The Italian asset manager Azimut has been targeted by the international ransomware group BlackCat, Reuters reported on July 24.
Reuters said that the company disclosed the cyberattack on the same day and added that the firm has rejected any demand for a ransom payment.
The company suggested that the attack did not harm client data, stating:
“The attack did not affect data or information that might allow access to the personal position of clients and financial advisors or the execution of unauthorized transactions.”
Azimut detected unauthorized access to its IT systems during routine monitoring. It promptly informed relevant authorities and initiated an internal safety procedure, which successfully limited the effects of the attack.
The Israeli cybersecurity startup DarkFeed and California-based cybersecurity firm Palo Alto Networks both identified BlackCat as the group responsible for the attack. The latter firm said that BlackCat stole more than 500 GB of data from Azimut.
BlackCat is known to use crypto
Most ransomware groups rely on cryptocurrencies for payment due to the relative difficulty of tracking blockchain transactions.

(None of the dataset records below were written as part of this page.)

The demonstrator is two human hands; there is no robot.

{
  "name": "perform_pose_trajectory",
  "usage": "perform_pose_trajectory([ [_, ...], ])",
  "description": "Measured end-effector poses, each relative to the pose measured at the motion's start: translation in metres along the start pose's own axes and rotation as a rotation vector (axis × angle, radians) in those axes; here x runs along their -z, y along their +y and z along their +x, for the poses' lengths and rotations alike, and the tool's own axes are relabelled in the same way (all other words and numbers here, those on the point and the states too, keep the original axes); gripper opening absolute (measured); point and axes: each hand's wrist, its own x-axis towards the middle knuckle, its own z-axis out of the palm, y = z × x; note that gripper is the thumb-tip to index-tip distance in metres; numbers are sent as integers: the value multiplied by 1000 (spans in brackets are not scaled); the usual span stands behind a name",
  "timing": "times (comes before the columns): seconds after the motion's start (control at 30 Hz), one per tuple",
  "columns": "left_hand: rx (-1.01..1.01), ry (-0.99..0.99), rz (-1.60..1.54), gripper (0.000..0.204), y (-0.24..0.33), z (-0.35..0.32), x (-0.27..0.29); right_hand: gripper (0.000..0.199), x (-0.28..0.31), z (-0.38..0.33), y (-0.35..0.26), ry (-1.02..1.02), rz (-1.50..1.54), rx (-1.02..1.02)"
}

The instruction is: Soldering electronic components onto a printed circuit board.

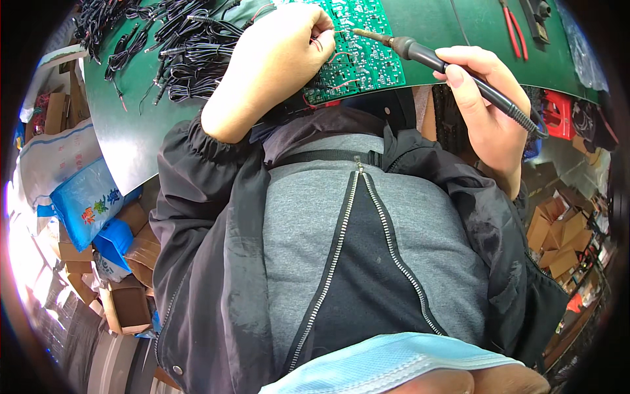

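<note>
My right hand (489,108) grips the black handle of a soldering iron (425,55), its tip pointing left over a green circuit board (380,62). On the left side of the board, my left hand (279,56) is closed in a pinch. A thin reddish wire (339,31) runs from its fingertips toward the iron's tip; whether the tip touches it I cannot tell. The board carries many small components, and several short red wires rise from it. My left hand and wrist cover part of the board.
Bundles of black cable (197,62) lie left of my left arm on the green table (121,154). Red-handled pliers (516,33), a black metal piece (538,20) and clear plastic (583,49) lie at the far right. Cardboard boxes (558,230) and a blue-white sack (85,200) stand below.
</note>
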Motion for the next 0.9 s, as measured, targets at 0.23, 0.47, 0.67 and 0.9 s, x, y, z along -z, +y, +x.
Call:
perform_pose_trajectory([
  [0.23, -1, -13, 23, 16, -4, 1, -3, 14, -2, 4, 0, -20, -6, 7],
  [0.47, -15, 10, 30, 15, -6, -1, -3, 14, -1, 10, -9, -75, -64, 12],
  [0.67, -28, 16, 21, 15, -5, 0, -4, 14, 4, 10, -13, -68, -133, 96],
  [0.9, -27, 26, 23, 14, -3, -2, -2, 14, 7, 0, -9, 7, -56, 13],
])
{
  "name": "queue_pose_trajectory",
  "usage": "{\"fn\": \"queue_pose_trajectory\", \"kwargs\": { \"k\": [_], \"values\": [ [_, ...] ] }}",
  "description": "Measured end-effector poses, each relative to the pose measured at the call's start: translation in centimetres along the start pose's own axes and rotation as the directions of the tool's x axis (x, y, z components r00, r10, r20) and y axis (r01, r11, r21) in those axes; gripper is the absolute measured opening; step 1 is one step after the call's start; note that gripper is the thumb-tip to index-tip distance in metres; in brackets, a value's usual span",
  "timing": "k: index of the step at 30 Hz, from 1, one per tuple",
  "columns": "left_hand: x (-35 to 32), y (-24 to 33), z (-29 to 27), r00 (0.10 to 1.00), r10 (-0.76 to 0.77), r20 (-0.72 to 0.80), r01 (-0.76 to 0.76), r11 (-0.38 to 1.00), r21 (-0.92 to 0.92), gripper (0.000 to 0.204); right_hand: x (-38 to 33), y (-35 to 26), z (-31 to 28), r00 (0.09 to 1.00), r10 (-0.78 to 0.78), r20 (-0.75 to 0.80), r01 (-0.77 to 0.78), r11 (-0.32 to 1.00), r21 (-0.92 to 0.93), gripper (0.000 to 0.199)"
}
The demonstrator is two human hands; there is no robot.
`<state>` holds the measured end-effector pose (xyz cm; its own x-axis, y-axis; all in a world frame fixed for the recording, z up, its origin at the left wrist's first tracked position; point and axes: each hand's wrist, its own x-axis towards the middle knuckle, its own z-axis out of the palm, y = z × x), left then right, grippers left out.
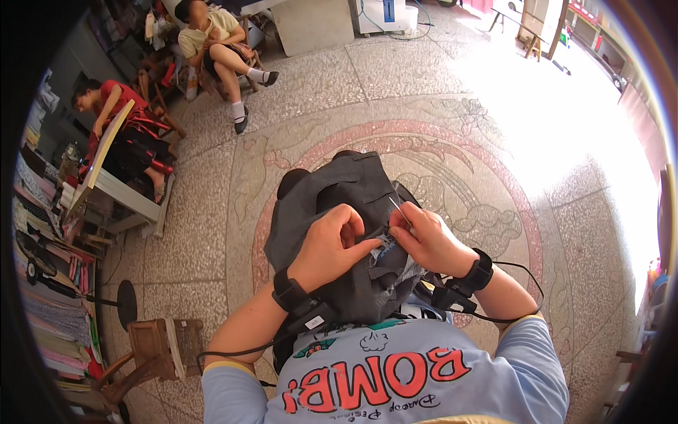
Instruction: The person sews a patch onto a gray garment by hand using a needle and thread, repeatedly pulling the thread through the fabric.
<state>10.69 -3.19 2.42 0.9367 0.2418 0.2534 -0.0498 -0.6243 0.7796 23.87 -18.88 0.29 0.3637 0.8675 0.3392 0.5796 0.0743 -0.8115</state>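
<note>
A dark grey cloth garment [339, 185] with seams and pocket-like flaps lies bunched across my lap. My right hand [427, 237] is closed in a pinch on a thin, pale needle [395, 204], its tip pointing up and left. Against the garment's edge rests my left hand [326, 244], fingers curled and thumb stretched toward the right hand. The thumb presses the cloth beside a frayed patch of light blue and white fabric [383, 247]. Whatever lies under the left fingers is hidden. Both wrists wear black straps with cables.
A wooden stool [152, 350] stands at the lower left, near stacked folded fabrics [53, 318]. Farther left, a person in red [116, 106] leans over a table [113, 152]. Another person [215, 42] sits on a chair at the back. Patterned stone floor [466, 184] surrounds me.
</note>
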Motion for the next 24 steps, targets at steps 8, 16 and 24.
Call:
{"fn": "queue_pose_trajectory", "kwargs": {
  "k": [8,16,24],
  "values": [
    [1.5,-0.3,0.8,0.998,0.002,-0.067,0.003,0.997,0.082,0.057,0.4,-1.3,0.3,0.991,0.085,-0.102,-0.069,0.986,0.154,0.012],
    [2.5,-5.5,-1.1,0.986,0.161,0.049,-0.168,0.967,0.189,0.071,1.1,-0.8,0.1,0.968,0.242,-0.067,-0.197,0.898,0.395,0.009],
    [4.3,-4.6,1.3,0.901,0.047,0.431,0.082,0.958,-0.275,0.025,2.1,-2.7,-1.6,0.986,0.168,0.004,-0.154,0.891,0.427,0.008]
  ]
}}
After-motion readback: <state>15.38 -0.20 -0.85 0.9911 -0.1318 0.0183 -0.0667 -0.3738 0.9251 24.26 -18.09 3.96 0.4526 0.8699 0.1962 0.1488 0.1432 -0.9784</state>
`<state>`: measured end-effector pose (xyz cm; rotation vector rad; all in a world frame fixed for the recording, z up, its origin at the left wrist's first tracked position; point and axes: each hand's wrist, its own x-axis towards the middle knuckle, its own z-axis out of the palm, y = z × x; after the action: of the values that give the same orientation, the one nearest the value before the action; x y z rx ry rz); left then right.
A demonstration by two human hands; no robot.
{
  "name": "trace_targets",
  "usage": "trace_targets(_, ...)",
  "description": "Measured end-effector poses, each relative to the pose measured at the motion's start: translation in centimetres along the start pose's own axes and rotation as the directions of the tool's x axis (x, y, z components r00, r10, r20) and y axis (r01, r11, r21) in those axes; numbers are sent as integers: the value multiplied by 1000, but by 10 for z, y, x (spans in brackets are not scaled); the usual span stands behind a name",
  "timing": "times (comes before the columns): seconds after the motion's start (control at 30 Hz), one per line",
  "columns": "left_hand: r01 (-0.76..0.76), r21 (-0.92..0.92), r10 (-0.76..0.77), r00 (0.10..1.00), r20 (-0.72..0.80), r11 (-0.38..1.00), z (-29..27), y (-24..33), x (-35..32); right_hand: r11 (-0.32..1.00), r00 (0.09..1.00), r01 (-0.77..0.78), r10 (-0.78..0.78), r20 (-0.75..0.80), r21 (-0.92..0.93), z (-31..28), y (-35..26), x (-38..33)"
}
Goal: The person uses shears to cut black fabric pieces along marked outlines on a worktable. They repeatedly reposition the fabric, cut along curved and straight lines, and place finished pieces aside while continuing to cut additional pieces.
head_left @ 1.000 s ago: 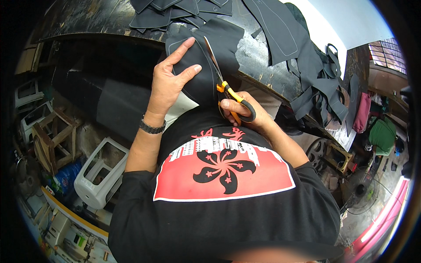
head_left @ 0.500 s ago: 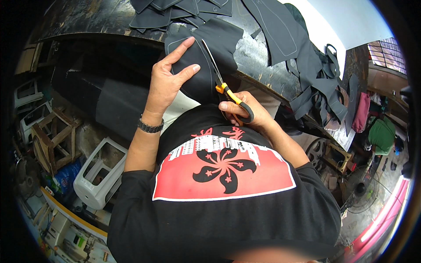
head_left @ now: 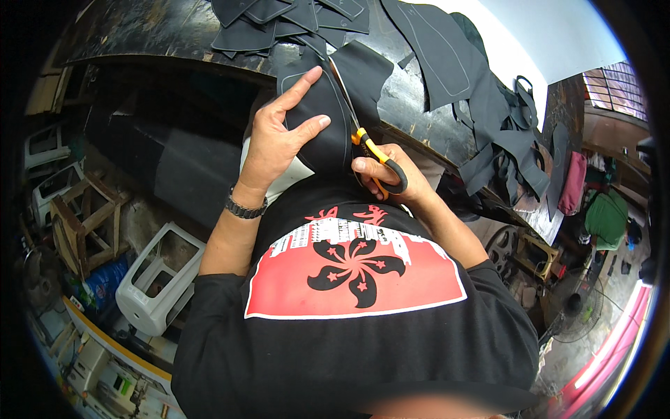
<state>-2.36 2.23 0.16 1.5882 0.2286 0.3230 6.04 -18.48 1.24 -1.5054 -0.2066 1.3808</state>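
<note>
My right hand [head_left: 392, 174] grips a pair of scissors [head_left: 375, 148] with yellow-and-black handles. Their long blades point away from me, along the right side of a piece of black sheet material [head_left: 317, 115]. A thin pale outline is drawn on that piece. My left hand [head_left: 283, 140] holds the piece from its left side, index finger and thumb spread over the top face; the other fingers are mostly hidden. The piece overhangs the near edge of the dark table, and a loose flap [head_left: 364, 77] lies to the right of the blades.
Several cut black pieces [head_left: 255, 28] are heaped at the table's far side. A larger outlined sheet [head_left: 436, 52] lies right of them, and tangled offcuts [head_left: 513, 164] hang at the right edge. On the floor left are a wooden stool [head_left: 87, 220] and a white plastic stool [head_left: 157, 279].
My left hand and the black piece have shifted slightly to the right. The scissors have moved a little right too, their blades now more nearly closed along the piece.
</note>
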Motion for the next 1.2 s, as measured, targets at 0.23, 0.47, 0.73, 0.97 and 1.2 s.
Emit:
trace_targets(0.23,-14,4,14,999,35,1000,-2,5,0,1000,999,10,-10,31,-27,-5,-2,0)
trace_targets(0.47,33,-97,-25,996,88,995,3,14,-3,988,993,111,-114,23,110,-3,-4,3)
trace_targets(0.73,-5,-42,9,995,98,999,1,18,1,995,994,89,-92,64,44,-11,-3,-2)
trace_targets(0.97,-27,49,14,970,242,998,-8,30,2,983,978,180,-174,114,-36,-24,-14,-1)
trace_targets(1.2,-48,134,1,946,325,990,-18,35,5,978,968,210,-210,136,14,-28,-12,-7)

BlackCat is not an exception. Cybersecurity firm SafeBreach said in 2022 that the group demands ransoms in Monero (XMR) and Bitcoin (BTC) between $400,000 and $3 million. It also suggested that victims must pay an additional 15% fee if they pay in Bitcoin.
The group presumably charges that extra fee due to the fact that Bitcoin has fewer privacy features than Monero. In order to keep illegal Bitcoin transactions private, BlackCat would need to launder funds through a coin mixer and pay the relevant fees. Separate reports from the U.S. Department of Health and Human Services’ cybersecurity division suggests that the group does indeed move Bitcoin through mixers.
Despite BlackCat’s reliance on crypto, Reuters’ report does not make any mention of cryptocurrency or the amount of crypto BlackCat demanded from Azimut.
Incidentally, Azimut itself has invested in blockchain ventures including the mining firm Alps Blockchain and partially crypto-focused asset manager Diaman Partners.
There is no indication that those actions are related to BlackCat’s decision to target the company, as the cybercrime group has targeted various non-crypto organizations. Most recently, the group claimed an attack on cosmetics company Estelle Lauder.